Here A is the coefficient matrix of the least-squares equations, b is the right-hand side, and C is the coefficient matrix of the constraints. The vectors \(b_l\), \(b_u\), \(x_l\) and \(x_u\) are the lower and upper bounds on the constraints and the variables. This general problem is solved with linLsqLinConstraints.

For the special case of where there are only non-negative constraints, x ≥ 0, solve the problem with nonnegLeastSquares.

Non-Negative Matrix Factorization

If the matrix \(A_{m × n} \geq 0\), factor it as a product of two matrices, \(A_{m × n} = F_{m × k} G_{k × n}\). The matrices F and G are both non-negative and math:k leq min(m, n). The factors are computed so that the residual matrix \(E = A ‑ FG\) has a sum of squares norm that is minimized. There are normalizations of \(F_{m × k}\) and \(G_{k × n}\) described in the documentation of nonnegMatrixFactorization.

Singular Value Decompositions and Generalized Inverses

The SVD of an m × n matrix A is a matrix decomposition \(A = USV^T\). With \(q = \min(m, n)\), the factors \(U_{m×q}\) and \(V_{n×q}\) are orthogonal matrices, and \(S_{q×q}\) is a nonnegative diagonal matrix with nonincreasing diagonal terms.
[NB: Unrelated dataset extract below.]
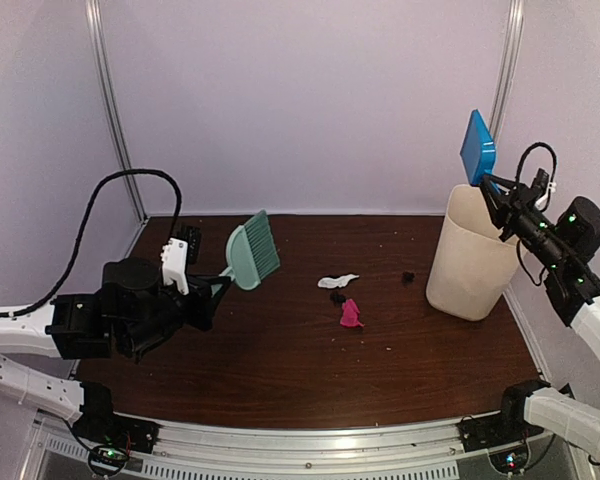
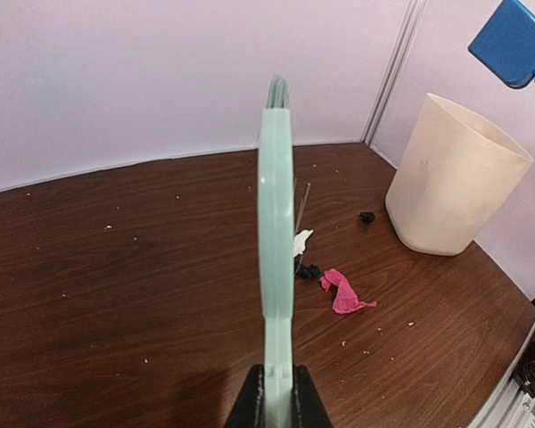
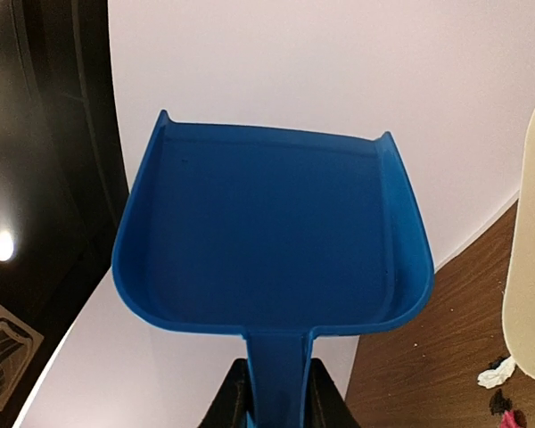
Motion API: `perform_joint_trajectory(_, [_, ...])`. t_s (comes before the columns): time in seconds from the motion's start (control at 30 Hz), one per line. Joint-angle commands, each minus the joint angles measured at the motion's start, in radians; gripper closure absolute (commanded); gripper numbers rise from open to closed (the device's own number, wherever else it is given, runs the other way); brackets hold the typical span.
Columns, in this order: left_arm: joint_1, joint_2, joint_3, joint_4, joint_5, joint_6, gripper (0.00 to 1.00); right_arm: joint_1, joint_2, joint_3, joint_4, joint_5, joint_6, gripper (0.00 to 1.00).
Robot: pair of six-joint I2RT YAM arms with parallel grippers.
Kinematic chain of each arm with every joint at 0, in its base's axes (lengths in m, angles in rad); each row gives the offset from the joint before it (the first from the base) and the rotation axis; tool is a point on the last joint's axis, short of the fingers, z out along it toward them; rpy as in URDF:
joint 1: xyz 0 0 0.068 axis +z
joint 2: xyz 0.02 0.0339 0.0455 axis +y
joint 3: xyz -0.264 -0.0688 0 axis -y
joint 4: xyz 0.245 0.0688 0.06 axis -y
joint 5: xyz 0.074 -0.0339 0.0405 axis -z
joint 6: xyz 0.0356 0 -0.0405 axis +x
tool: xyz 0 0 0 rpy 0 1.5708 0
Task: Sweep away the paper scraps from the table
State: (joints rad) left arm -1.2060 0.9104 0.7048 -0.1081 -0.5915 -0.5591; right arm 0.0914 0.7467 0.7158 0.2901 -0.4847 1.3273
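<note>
- left gripper [image 1: 214, 292]: jaws shut tight on the handle of a mint-green brush [image 1: 252, 250].
- brush: raised clear of the table [image 1: 280, 385], near its left edge, bristles uppermost and leaning toward the far edge.
- right gripper [image 1: 497, 190]: jaws only narrowly apart, clamped on the handle of a blue dustpan [image 1: 477, 147].
- dustpan: held high, above the rim of a cream bin [image 1: 470, 255], pan end uppermost.
- bin: upright by the table's right edge, toward the far right corner.
- paper scraps [image 2: 321, 267]: lying on the table around its middle, a little nearer the right edge than the left.
- cluster of three in a short line: white scrap [image 1: 337, 281] farthest back, black scrap [image 1: 337, 297] just beside it, pink scrap [image 1: 350, 314] nearest the front edge.
- second black scrap [image 1: 408, 276]: apart from the cluster, near the foot of the bin, not touching it.
- brush and dustpan: both well apart from every scrap.
</note>
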Motion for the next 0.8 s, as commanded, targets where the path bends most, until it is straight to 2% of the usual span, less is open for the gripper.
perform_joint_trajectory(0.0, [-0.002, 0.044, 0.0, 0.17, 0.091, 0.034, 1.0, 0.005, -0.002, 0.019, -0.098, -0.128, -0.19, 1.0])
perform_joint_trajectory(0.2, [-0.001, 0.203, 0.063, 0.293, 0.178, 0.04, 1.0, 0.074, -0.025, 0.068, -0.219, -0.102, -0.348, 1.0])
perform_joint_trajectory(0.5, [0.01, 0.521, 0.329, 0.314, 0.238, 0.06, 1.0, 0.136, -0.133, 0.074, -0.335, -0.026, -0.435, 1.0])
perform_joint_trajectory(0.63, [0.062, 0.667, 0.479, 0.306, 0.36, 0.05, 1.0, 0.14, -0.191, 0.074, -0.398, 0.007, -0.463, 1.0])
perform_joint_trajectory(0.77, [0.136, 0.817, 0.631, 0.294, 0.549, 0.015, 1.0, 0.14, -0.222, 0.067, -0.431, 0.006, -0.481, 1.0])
The function linSvdGen computes the singular values of A by default. Using keywords, part or all of the U and V matrices, an estimate of the rank of A, and the generalized inverse of A, also can be obtained.

Ill-Conditioning and Singularity

An m × n matrix A is mathematically singular if there is an \(x \neq 0\) such that \(Ax = 0\). In this case, the system of linear equations \(Ax = b\) does not have a unique solution. On the other hand, a matrix A is numerically singular if it is “close” to a mathematically singular matrix. Such problems are called ill-conditioned. If the numerical results with an ill-conditioned problem are unacceptable, users can either use more accuracy if it is available (for type float accuracy switch to double) or they can obtain an approximate solution to the system. One form of approximation can be obtained using the SVD of A: If \(q = \min(m, n)\) and

\[A = \sum_{i=1}^q s_{i,i}u_iv_i^T\]

then the approximate solution is given by the following:

\[x_k = \sum_{i=1}^k t_{i,i}\left(b^Tu_i\right)v_i\]

The scalars \(t_{i,i}\) are defined below.

\[\begin{split}t_{i,i} = \begin{cases} s_{i,i}^{-1} & \text{if } s_{i,i} \geq tol > 0 \\ 0 & \text{otherwise} \end{cases}\end{split}\]

The user specifies the value of tolerance. This value determines how “close” the given matrix is to a singular matrix. Further restrictions may apply to the number of terms in the sum, kq. For example, there may be a value of kq such that the scalars \(|(b^T u_i)|\), \(i > k\) are smaller than the average uncertainty in the right-hand side b. This means that these scalars can be replaced by zero; and hence, b is replaced by a vector that is within the stated uncertainty of the problem.